[What to work on]:
Your task is to copy every line of this material exactly.

[The data]:
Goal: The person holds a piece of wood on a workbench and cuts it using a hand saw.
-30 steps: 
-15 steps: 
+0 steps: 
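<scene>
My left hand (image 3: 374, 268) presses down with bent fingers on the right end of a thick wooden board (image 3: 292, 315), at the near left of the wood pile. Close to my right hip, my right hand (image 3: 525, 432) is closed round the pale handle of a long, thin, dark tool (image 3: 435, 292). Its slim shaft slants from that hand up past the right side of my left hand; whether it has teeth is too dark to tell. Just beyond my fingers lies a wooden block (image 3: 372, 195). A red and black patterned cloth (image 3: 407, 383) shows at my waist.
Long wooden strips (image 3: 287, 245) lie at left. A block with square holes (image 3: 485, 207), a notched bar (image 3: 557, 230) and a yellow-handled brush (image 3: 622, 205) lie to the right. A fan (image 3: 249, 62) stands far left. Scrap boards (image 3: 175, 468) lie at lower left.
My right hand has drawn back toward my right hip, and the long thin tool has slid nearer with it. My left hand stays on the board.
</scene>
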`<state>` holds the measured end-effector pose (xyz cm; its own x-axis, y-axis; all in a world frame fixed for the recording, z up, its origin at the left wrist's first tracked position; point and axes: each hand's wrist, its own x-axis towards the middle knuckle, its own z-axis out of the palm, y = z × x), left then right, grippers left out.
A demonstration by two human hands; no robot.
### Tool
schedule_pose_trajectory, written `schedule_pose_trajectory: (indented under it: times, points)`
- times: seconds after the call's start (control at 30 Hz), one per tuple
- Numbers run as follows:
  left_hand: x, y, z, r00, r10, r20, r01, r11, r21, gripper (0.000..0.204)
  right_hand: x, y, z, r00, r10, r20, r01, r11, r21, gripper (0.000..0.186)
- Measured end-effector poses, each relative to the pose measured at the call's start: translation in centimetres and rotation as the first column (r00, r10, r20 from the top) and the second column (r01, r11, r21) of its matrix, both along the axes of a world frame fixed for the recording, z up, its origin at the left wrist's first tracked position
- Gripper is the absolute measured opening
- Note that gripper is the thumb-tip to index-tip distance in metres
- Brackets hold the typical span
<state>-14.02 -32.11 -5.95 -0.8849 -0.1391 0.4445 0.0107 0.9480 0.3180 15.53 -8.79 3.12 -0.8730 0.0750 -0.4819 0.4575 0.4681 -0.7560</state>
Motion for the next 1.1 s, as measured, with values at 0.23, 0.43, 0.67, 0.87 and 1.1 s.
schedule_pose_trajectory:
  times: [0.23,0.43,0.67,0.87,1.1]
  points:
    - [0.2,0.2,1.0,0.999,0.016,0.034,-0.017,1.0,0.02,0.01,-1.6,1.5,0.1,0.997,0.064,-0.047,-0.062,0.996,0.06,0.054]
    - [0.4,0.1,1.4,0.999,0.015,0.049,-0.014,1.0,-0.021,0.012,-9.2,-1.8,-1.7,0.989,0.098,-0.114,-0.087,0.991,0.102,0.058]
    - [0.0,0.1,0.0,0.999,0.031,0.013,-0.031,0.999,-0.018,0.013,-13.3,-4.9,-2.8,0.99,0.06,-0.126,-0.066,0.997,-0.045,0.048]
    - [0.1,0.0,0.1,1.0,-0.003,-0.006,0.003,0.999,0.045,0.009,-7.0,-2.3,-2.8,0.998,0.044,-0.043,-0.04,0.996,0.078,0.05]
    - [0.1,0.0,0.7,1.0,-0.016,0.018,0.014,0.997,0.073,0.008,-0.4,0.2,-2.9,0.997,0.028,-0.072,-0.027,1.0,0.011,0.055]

[Problem solution]:
Goal: The person holds a piece of wood on a workbench and cuts it using a hand saw.
-30 steps: 
-15 steps: 
+0 steps: 
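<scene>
My left hand (image 3: 374, 268) presses down with bent fingers on the right end of a thick wooden board (image 3: 292, 315), at the near left of the wood pile. Close to my right hip, my right hand (image 3: 525, 432) is closed round the pale handle of a long, thin, dark tool (image 3: 435, 292). Its slim shaft slants from that hand up past the right side of my left hand; whether it has teeth is too dark to tell. Just beyond my fingers lies a wooden block (image 3: 372, 195). A red and black patterned cloth (image 3: 407, 383) shows at my waist.
Long wooden strips (image 3: 287, 245) lie at left. A block with square holes (image 3: 485, 207), a notched bar (image 3: 557, 230) and a yellow-handled brush (image 3: 622, 205) lie to the right. A fan (image 3: 249, 62) stands far left. Scrap boards (image 3: 175, 468) lie at lower left.
My right hand has drawn back toward my right hip, and the long thin tool has slid nearer with it. My left hand stays on the board.
</scene>
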`<state>` holds the measured end-effector pose (xyz cm; its own x-axis, y-axis; all in a world frame fixed for the recording, z up, its origin at the left wrist's first tracked position; point and axes: each hand's wrist, its own x-axis towards the middle knuckle, its own z-axis out of the palm, y = z × x), left then right, grippers left out.
A demonstration by two human hands; no robot.
### Tool
schedule_pose_trajectory, written `schedule_pose_trajectory: (indented under it: times, points)`
- times: seconds after the call's start (control at 30 Hz), one per tuple
- Numbers run as follows:
  left_hand: x, y, z, r00, r10, r20, r01, r11, r21, gripper (0.000..0.204)
  right_hand: x, y, z, r00, r10, r20, r01, r11, r21, gripper (0.000..0.186)
- Measured end-effector poses, each relative to the pose measured at the call's start: translation in centimetres and rotation as the first column (r00, r10, r20 from the top) and the second column (r01, r11, r21) of its matrix, both along the axes of a world frame fixed for the recording, z up, its origin at the left wrist's first tracked position
- Gripper is the absolute measured opening
- Note that gripper is the thumb-tip to index-tip distance in metres
- Brackets hold the typical span
<state>-14.02 -32.11 -5.95 -0.8849 -0.1391 0.4445 0.0107 0.9480 0.3180 15.53 -8.79 3.12 -0.8730 0.0750 -0.4819 0.4575 0.4681 -0.7560</state>
Motion for the next 1.1 s, as measured, with values at 0.23, 0.43, 0.67, 0.87 and 1.1 s.
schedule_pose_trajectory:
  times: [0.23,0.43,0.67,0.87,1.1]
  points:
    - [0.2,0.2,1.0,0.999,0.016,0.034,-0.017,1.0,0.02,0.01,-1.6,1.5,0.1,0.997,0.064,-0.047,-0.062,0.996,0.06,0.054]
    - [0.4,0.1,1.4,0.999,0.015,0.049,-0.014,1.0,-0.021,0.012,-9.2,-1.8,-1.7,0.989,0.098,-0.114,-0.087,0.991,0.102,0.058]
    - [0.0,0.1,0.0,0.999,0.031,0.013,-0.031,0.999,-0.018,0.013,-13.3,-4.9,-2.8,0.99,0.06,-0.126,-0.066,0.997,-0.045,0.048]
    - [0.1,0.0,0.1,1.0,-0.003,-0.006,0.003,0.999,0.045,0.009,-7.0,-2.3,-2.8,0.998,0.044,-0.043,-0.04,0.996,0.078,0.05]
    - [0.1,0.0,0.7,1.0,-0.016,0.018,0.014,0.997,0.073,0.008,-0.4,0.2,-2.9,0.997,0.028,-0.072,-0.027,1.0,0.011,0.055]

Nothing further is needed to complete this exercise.